The applied profiles are not substitutes for the standalone benchmark. They are
the local audit surfaces that keep each workbench from accidentally claiming too
much from weak baselines.

| Workbench | Bayesian comparator status | Cross-reference |
| --- | --- | --- |
| Balance | Executable same-shadow floor scaffold. `bayes_floor_shadow_particle` runs with observation parity, no-state-leak, unknown-mode rejection, Phase 10 slate loading, and regret receipts. Final Phase 15 lock ran 27,200 trials with audits passing, claim gate 56/56 hard-gate cells, 12 reported-only observation-degradation cells, zero negative mean-regret cells, and aggregate regret versus `sundog_shadow` +0.00395. Treat Balance as having earned a same-information Bayesian-floor claim-lock receipt, with reported-only delay/noise/dropout failure-regime lanes preserved as boundary diagnostics. | [`SUNDOG_V_BALANCE.md` - Bayesian Floor Profile](SUNDOG_V_BALANCE.md#bayesian-floor-profile) and Phase 15 status |
| Pressure Mines | Active applied profile. The staged same-field baseline is `mines-bayesian-baseline-v1`: a frontier-limited posterior over hidden mine occupancy, strict budget parity between pressure-only and full Sundog-legal lanes, and a Phase 12 path that starts with legal `Phi_t` serialization, no-leak, observation parity, and tiny posterior smoke before any claim lock. Admission plumbing exists (`npm run mines:phase12:admission`). The repaired executable smoke exists (`npm run mines:phase12:posterior-smoke`) and uses shared cell/seed sensor streams plus a pressure-floor action guard. The 64-seed Phase 10 reducer ran 14,720 trials with no-leak pass: `bayes_frontier_pressure` matches `naive_pressure` / `sundog_minimal` exactly across all 46 cells, while `sundog_lean` remains stronger in the promoted candidate cell.
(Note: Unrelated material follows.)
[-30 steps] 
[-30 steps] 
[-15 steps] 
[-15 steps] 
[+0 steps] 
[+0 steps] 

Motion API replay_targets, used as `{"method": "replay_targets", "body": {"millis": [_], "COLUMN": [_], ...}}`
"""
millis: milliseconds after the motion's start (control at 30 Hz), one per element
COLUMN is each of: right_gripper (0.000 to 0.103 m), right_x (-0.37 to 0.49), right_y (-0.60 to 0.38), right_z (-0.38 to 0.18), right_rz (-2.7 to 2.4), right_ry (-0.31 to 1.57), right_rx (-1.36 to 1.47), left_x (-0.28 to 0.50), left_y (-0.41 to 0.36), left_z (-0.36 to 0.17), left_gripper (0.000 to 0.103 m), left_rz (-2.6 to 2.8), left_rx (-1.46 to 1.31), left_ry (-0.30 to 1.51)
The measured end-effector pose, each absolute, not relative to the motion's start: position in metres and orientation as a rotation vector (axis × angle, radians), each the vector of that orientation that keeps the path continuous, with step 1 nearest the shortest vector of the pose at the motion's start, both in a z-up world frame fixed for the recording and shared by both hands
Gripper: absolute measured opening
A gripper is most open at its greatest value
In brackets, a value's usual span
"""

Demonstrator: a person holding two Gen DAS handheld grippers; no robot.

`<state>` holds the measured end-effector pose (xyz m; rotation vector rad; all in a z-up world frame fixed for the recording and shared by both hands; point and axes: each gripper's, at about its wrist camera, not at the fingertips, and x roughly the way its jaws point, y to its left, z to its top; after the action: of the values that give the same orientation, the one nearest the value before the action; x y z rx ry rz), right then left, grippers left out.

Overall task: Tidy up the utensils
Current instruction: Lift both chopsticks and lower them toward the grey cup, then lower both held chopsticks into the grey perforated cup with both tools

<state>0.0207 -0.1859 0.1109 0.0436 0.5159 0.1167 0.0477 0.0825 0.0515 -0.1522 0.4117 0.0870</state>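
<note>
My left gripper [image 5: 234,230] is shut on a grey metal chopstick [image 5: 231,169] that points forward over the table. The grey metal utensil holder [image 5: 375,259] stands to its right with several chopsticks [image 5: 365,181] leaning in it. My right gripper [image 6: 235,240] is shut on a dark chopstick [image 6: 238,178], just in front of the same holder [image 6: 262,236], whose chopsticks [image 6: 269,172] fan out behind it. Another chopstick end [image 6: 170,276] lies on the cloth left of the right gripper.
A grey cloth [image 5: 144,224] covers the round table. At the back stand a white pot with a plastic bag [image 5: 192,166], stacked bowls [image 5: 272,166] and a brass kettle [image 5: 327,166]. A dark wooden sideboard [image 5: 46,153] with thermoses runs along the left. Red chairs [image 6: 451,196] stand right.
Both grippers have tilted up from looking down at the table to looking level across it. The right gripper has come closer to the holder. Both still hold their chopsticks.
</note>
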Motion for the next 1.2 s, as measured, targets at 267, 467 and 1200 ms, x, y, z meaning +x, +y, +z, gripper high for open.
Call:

Phase 13 now publishes `public/data/mines-phase13-bayes-floor.json`, a Mines evidence panel, representative posterior-cell hazard/pressure/confidence slices, and replay selectors for confirmed, failure, and Bayes-divergence cells. Treat this as a same-field pressure-floor receipt, not a posterior-dominance claim lock. | [`sundog_v_minesweeper.md` - Bayesian Baseline Profile](sundog_v_minesweeper.md#bayesian-baseline-profile) and Phase 13 status |
| Three-Body / Coarse Graining | Current pattern source for the receipt shape: admission spec, same-information guard, belief diagnostics, regret reducer, and capped-probe discipline. Still not a closed floor. | [`BAYESIAN_FLOOR_PROFILE_TEMPLATE.md`](BAYESIAN_FLOOR_PROFILE_TEMPLATE.md) and [`proof/PHASE4_THREEBODY.md`](proof/PHASE4_THREEBODY.md) |

The interpretation rule is shared across all applied profiles:

- if Bayes is invalid or weak, repair it before interpreting the Sundog result;
- if Bayes dominates, narrow the Sundog claim to a weaker controller or
  heuristic claim;
- if Sundog tracks a repaired same-observation floor, the workbench earns
  stronger evidence that response-control recovered most of the actionable
  information in that envelope;
- if both fail in the same cells, the boundary is more likely to be an
  observability boundary than merely a controller boundary.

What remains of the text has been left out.